Required work →
All of the data should be output character for character, except the pictures.

Data →
────

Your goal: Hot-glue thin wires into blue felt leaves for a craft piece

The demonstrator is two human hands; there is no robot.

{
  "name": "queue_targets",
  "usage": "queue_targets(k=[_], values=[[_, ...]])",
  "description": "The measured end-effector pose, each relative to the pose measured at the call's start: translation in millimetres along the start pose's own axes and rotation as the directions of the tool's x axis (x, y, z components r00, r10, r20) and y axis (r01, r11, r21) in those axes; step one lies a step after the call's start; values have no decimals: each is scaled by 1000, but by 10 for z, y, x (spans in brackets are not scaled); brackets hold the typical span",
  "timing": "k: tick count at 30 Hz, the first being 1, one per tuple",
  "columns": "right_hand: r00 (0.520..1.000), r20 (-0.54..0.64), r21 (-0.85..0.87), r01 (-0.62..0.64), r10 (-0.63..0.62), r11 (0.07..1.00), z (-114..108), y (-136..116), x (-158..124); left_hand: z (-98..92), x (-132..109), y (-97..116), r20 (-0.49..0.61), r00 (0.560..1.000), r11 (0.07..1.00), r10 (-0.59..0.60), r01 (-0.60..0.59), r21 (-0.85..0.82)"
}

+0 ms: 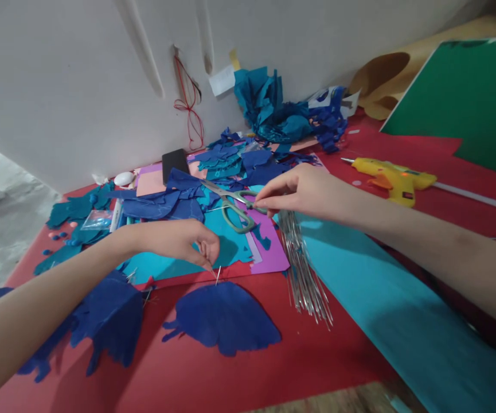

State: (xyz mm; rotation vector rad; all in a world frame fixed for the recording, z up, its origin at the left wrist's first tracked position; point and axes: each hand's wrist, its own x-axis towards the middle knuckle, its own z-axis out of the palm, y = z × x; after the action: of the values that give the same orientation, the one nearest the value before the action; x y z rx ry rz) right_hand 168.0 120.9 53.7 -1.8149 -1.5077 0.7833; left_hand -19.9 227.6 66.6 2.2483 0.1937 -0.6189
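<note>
Head view, work done: several shapes are already cut out. A dark blue fan-shaped crepe paper piece (226,318) lies flat on the red paper table cover (273,373), and a second dark blue fringed paper piece (110,315) lies to its left, partly under the left forearm. A heap of blue and teal paper scraps (230,160) is piled near the wall.
Head view, work left: judging from how things lie, much is not yet done. The fan-shaped piece is not joined to any wire, the bundle of thin silver wires (303,275) looks nearly whole, the long turquoise paper sheet (381,298) is uncut, and the yellow glue gun (391,178) is laid aside, well apart from both hands.
Left hand: the left hand (183,241) is held palm down, the wrist bent inward. A short thin silver wire (217,275) is pinched between thumb and forefinger, its lower end just above the top edge of the fan-shaped piece.
Right hand: the right hand (303,192) is stretched forward and to the left, with the fingertips drawn together at the handles of the grey-green scissors (234,209), beside the upper end of the wire bundle. It cannot be told whether a wire or the scissors are gripped.
</note>
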Motion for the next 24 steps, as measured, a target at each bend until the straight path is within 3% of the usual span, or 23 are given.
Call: queue_targets(k=[8,15,19,22,24], values=[[1000,4,6,-26,26,1000,4,-1,9,41,-57,-9,72,990,967,-122,135,-216],[1000,7,23,-27,27,999,0,22,19,120,-216,-9,27,971,894,-237,228,-386],[999,-16,-1,-36,36,999,-16,16,4,231,-363,28,-50,910,698,-411,280,-659],[1000,-29,48,-5,6,999,-30,24,-2,338,-483,33,-131,862,540,-490,182,-822],[998,-55,105,27,-21,994,-35,28,-7,411,-553,21,-207,804,439,-558,74,-895]])
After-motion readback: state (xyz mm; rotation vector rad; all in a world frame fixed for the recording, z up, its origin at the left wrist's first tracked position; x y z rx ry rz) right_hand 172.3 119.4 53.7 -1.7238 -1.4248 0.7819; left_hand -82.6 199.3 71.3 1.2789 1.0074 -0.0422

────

Solution to this exercise →
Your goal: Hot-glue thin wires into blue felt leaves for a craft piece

The demonstrator is two human hands; there is no robot.

{
  "name": "queue_targets",
  "usage": "queue_targets(k=[_], values=[[_, ...]])",
  "description": "The measured end-effector pose, each relative to the pose measured at the call's start: translation in millimetres along the start pose's own axes and rotation as the directions of the tool's x axis (x, y, z components r00, r10, r20) and y axis (r01, r11, r21) in those axes; step one lies a step after the call's start; values have no decimals: each is scaled by 1000, but by 10 for z, y, x (spans in brackets are not scaled); brackets hold the typical span",
  "timing": "k: tick count at 30 Hz, the first being 1, one per tuple",
  "columns": "right_hand: r00 (0.520..1.000), r20 (-0.54..0.64), r21 (-0.85..0.87), r01 (-0.62..0.64), r10 (-0.63..0.62), r11 (0.07..1.00), z (-114..108), y (-136..116), x (-158..124); left_hand: z (-98..92), x (-132..109), y (-97..116), r20 (-0.49..0.61), r00 (0.560..1.000), r11 (0.07..1.00), r10 (-0.59..0.60), r01 (-0.60..0.59), r21 (-0.85..0.82)"
}

+0 ms: 

State: (xyz mm; rotation vector rad; all in a world frame fixed for the recording, z up, its origin at the left wrist's first tracked position; point and axes: each hand's wrist, its own x-axis towards the middle knuckle, its own z-axis out of the palm, y = z × x; after the action: of the values that give the same orientation, the one nearest the value before the action; x y z rx ry rz) right_hand 168.0 120.9 53.7 -1.8149 -1.5077 0.7833; left_hand -19.9 227.6 66.6 2.2483 0.1937 -0.6189
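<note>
Head view, work done: several shapes are already cut out. A dark blue fan-shaped crepe paper piece (226,318) lies flat on the red paper table cover (273,373), and a second dark blue fringed paper piece (110,315) lies to its left, partly under the left forearm. A heap of blue and teal paper scraps (230,160) is piled near the wall.
Head view, work left: judging from how things lie, much is not yet done. The fan-shaped piece is not joined to any wire, the bundle of thin silver wires (303,275) looks nearly whole, the long turquoise paper sheet (381,298) is uncut, and the yellow glue gun (391,178) is laid aside, well apart from both hands.
Left hand: the left hand (183,241) is held palm down, the wrist bent inward. A short thin silver wire (217,275) is pinched between thumb and forefinger, its lower end just above the top edge of the fan-shaped piece.
Right hand: the right hand (303,192) is stretched forward and to the left, with the fingertips drawn together at the handles of the grey-green scissors (234,209), beside the upper end of the wire bundle. It cannot be told whether a wire or the scissors are gripped.
</note>
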Motion for the next 24 steps, as measured, a target at each bend until the straight path is within 3% of the usual span, or 23 are given.
Call: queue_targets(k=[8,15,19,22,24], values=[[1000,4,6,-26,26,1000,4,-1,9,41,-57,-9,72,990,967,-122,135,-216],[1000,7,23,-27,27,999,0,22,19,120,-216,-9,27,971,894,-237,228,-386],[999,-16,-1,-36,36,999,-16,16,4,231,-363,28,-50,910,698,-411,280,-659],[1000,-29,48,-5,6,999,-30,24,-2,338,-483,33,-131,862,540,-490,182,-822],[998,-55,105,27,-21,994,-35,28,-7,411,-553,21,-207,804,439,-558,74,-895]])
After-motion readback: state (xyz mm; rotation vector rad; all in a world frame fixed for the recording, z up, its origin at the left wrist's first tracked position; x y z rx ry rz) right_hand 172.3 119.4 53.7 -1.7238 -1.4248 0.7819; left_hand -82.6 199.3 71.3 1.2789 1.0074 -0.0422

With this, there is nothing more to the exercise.